Treeless Mountain opens with seven-year-old Jin (Kim Hee-yon) already a latch-key kid forced to assume responsibility for her preschool-aged sister Bin (Kim Song-hee). Their mother (Lee Soo-ah), overwhelmed emotionally and financially following abandonment by the girls' father, decides to leave them in the care of her sister-in-law while she tries to reconcile with her husband. Big Aunt (Kim Mi-hyang) reluctantly agrees to take in the girls, but she's an indifferent and miserly woman who expects the girls to stay out from under foot when they're not doing chores. She doesn't register them for school and is often absent or too drunk to feed them, but to her credit she's never abusive out of spite or malice.

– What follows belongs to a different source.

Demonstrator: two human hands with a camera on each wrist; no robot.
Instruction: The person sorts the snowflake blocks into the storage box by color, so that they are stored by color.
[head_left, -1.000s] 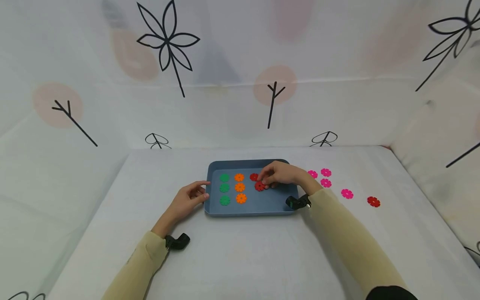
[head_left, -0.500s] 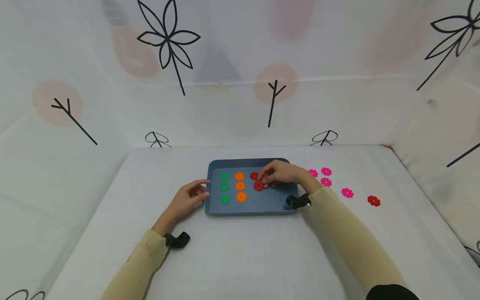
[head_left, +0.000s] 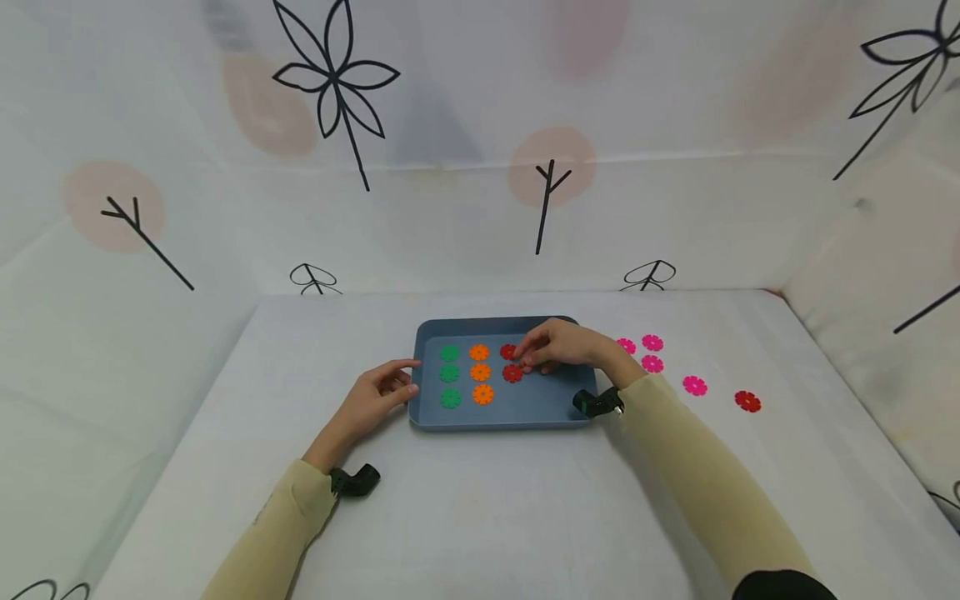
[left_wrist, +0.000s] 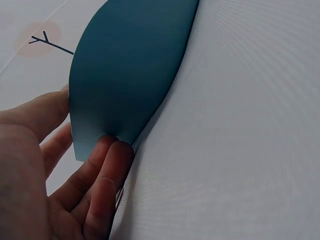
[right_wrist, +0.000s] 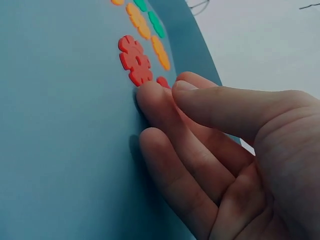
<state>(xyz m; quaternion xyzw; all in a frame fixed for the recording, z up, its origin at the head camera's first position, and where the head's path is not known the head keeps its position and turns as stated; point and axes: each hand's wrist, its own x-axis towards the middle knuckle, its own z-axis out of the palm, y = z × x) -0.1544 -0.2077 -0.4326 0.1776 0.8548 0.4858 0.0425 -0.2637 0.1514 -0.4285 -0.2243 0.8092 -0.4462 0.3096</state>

At her parting, their mother left the girls with a piggybank, telling them that Big Aunt would give them coins when they were good and that by the time the bank was full she'd be back. Taking their mother's words literally, the girls spend much of their time trying to fill the piggybank by capturing crickets to sell as a roasted delicacy and by exchanging higher denomination coins for lower ones. Though the viewer will anticipate the outcome of this scheme from the start, it's no less heartbreaking to see their disappointment when the bank is filled but their mother hasn't returned.
A letter from mom does eventually come, but it is not good news. She can neither care for them herself nor ask Big Aunt to continue indefinitely as their caregiver. Jin and Bin are passed along to their elderly, impoverished grandparents who live on a traditional Korean farmstead. Though again there's no suggestion that the girls will return to school or that they will otherwise have the kind of life that they might have experienced had their parents stayed together and remained in Seoul, the ending is not downbeat. Through action so subtly constructed that you might miss its implication if you do not pay close attention, a couple of closing scenes reassure us that the girls may be able to avoid the unhappy fates of their depressive mother and hard-hearted aunt.
The story is slight, and the dialogue is spare, but Treeless Mountain is a wonder nonetheless. The acting is naturalistic, understated and believable throughout, especially the performances of the young, first-time actresses Kim Hee-yon and Kim Song-hee who were just seven and five, respectively, when the film was shot. Though their performances are obviously constructed from multiple takes and additional dialogue recording, it's a testament to them and to the filmmaker that they are consistently believable.
Video & Audio:
This release sports both 2.0 and 5.1 audio options though curiously the audio defaults to the 2.0 option. The 5.1 mix sounds convincing without being showy. Audio is mostly directed to the front, with rear surround coming in typically only for ambient sound.
Optional English subtitles are available for the Korean audio track.